Yacimientos Petrolíferos Fiscales Bolivianos (YPFB) ha admitido recientemente su incapacidad para cubrir al 100% la demanda de combustibles del sector productivo nacional. El presidente de YPFB, Armin Dorgathen, señaló que actualmente se está despachando entre el 40% y 50% de lo requerido, atribuyendo esta situación a la escasez de divisas en el país.
Para mitigar esta problemática, YPFB ha propuesto una solución temporal que consiste en importar combustibles a precio internacional destinados a sectores productivos clave, como el minero. Esta medida busca garantizar el abastecimiento necesario para mantener operativas actividades económicas esenciales que contribuyen significativamente a la generación de divisas.
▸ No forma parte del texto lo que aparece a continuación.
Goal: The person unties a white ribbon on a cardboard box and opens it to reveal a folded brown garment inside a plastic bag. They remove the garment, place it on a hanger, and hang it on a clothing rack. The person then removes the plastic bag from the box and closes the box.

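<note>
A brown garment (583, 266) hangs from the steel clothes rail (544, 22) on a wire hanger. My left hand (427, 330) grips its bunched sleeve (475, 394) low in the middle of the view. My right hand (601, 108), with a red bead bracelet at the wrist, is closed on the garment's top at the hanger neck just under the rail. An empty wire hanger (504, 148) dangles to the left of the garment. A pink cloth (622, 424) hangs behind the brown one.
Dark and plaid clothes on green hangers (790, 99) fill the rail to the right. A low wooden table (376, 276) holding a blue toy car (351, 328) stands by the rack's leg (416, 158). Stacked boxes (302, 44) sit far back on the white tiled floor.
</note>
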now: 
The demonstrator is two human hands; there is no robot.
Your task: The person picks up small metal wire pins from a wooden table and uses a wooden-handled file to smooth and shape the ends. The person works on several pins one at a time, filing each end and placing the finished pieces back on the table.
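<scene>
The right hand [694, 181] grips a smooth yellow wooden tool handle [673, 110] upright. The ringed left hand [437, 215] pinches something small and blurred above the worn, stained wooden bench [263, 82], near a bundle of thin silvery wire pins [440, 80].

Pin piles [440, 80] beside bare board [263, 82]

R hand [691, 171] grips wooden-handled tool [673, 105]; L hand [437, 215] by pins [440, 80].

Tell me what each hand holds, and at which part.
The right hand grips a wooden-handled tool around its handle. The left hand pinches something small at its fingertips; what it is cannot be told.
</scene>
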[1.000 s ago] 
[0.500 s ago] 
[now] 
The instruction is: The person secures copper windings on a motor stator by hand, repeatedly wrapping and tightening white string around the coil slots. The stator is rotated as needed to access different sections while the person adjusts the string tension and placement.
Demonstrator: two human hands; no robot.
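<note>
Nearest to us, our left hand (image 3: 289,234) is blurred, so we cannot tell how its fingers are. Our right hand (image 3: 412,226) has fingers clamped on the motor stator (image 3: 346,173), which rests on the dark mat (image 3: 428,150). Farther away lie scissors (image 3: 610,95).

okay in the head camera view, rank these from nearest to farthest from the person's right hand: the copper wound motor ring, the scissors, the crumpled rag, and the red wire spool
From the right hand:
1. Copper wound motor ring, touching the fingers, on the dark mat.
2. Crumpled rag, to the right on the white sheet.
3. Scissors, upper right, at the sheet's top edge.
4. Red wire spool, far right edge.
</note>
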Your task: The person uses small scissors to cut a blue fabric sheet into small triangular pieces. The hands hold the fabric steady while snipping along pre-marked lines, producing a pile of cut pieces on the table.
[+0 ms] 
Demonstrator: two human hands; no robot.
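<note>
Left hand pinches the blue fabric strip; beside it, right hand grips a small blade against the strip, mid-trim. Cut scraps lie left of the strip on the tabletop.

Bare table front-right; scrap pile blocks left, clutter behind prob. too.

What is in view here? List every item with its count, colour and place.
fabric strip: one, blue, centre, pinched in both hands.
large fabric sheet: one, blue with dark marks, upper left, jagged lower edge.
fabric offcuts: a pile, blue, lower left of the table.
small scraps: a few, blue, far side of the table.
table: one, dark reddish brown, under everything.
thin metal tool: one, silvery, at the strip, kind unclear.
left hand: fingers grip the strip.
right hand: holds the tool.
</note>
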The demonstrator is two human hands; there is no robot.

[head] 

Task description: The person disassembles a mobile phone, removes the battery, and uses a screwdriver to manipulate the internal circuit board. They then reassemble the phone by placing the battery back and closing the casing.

El ministro de Hidrocarburos, Alejandro Gallardo, corroboró la situación, destacando que los volúmenes actuales de despacho de combustibles son inferiores a la demanda programada. Subrayó que el principal obstáculo radica en la obtención de divisas necesarias para pagar a los proveedores internacionales, más que en la disponibilidad de moneda nacional.
Ambas autoridades hicieron un llamado a la Asamblea Legislativa Plurinacional para que se agilice la aprobación de créditos externos pendientes, que sumarían más de 500 millones de dólares de libre disponibilidad. La aprobación de estos créditos es considerada crucial para superar el déficit de divisas y normalizar el abastecimiento de combustibles en el país.
Por ejemplo, en el medio nacional, La Razón, se dio a conocer que la escasez de combustible ha generado preocupación en diversos sectores. La Asociación de Productores de Oleaginosas y Trigo (Anapo) ha exigido a YPFB el cumplimiento en el suministro de diésel, indicando que se requieren 40 millones de litros para las cosechas en curso.
También, medios internacionales como, Infoabe, revelaron que transportistas y productores se han declarado en emergencia debido a la falta de combustible, advirtiendo sobre posibles medidas de presión si no se regulariza el suministro.
Por último, la situación también ha provocado largas filas en estaciones de servicio de ciudades como Santa Cruz y La Paz, evidenciando la crisis energética que atraviesa el país. Algunos sectores productivos han alertado sobre el riesgo de desabastecimiento de alimentos si la falta de diésel persiste, lo que podría agudizar aún más la crisis, según averiguó El Diario.